Anecdotal evidence suggests that Tisch graduates do get some work out of school, "but it's pretty much impossible to compile actual statistics because the number changes from year to year," said Lee Gundersheimer, who works as an industry liaison for the drama department. "Besides, if somebody's working on a movie this month, he might not be next month." But, Mr. Gundersheimer said, each year, 32 Tisch undergraduates, "the ones who are deemed most ready," are chosen by the department for an industry presentation, "and all but one or two get a response."

Ms. Hoffman's auditioning seminar is one effort to iincrease the responses. Too much vibrato, Ms. Hoffman told a young man who sang the U2 song "With or Without You" and finished each line with a lovely tremulous quiver. Vibrato is more expressive than communicative, she said; in an audition, you want to communicate.

He still had trouble. "It's really hard, I know, to stay on pitch when you're straight-toning," Ms. Hoffman said, this time adding, "So you can add the vibrato if you feel yourself sliding off."

On the same night that Ms. Hoffman was handing out advice, Scott Edwards, an agent from the Harden-Curtis Agency, was scouting for new clients among another group of Tisch actors at Stonestreet Studios, an N.Y.U. affiliate that specializes in film and television work. The students trooped in front of him to deliver monologues from plays like Kenneth Lonergan's "This Is Our Youth" and movies like "Cruel Intentions" and "Envy," and received the same kind of pointed instruction that Ms. Hoffman was handing out.

"You want to make your first moment count," Mr. Edwards said to a young woman whose delivery of a sexual confession he deemed too timid in getting started. He warned a 21-year-old senior with head shots that made him look younger to make sure not to send out conflicting signals by trying to audition with material for older characters.

"These are good because you can play young," Mr. Edwards said of the photos. "But I'd definitely go with monologues for no older than 18 or 19."

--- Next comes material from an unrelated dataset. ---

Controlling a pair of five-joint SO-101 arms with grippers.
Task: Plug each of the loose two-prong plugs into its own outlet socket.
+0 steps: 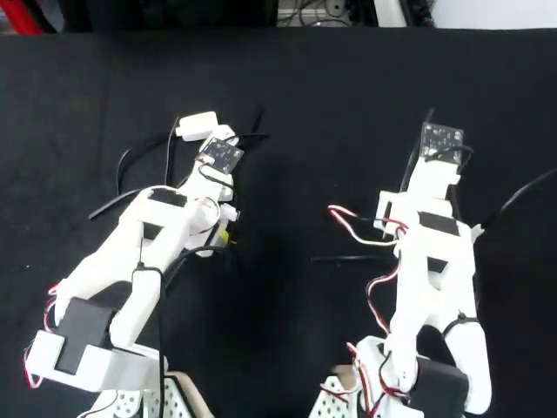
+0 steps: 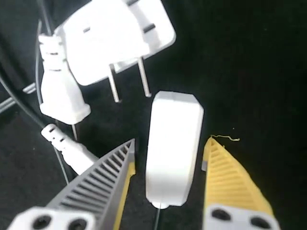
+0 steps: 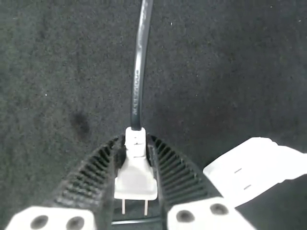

This is precisely the kind of experience that new acting schools in Georgia, Texas and Oklahoma have a hard time matching. Still, at the very least, almost every far-flung undergraduate program now routinely brings its students to New York, Los Angeles or Chicago to help them showcase their talents before an invited audience of agents and casting directors. One veteran agent, Mark Schlegel, a partner at the Cornerstone Talent Agency in New York, said he received at least 50 such invitations every year.

"Twenty years ago, you didn't sense the kind of urgency these kids have now," said Mr. Schlegel, who represents many successful New York theater actors, including Jefferson Mays and Jayne Atkinson. "Now they think if they don't get signed by an agent right away, they've failed. They never think they've got to learn the ropes a bit, get seasoned. They want to know, 'Where's my TV series? Where's my film audition?' It's wrong, of course, but that's what they think, and in a business where we fall all over the young ones, you can't blame them."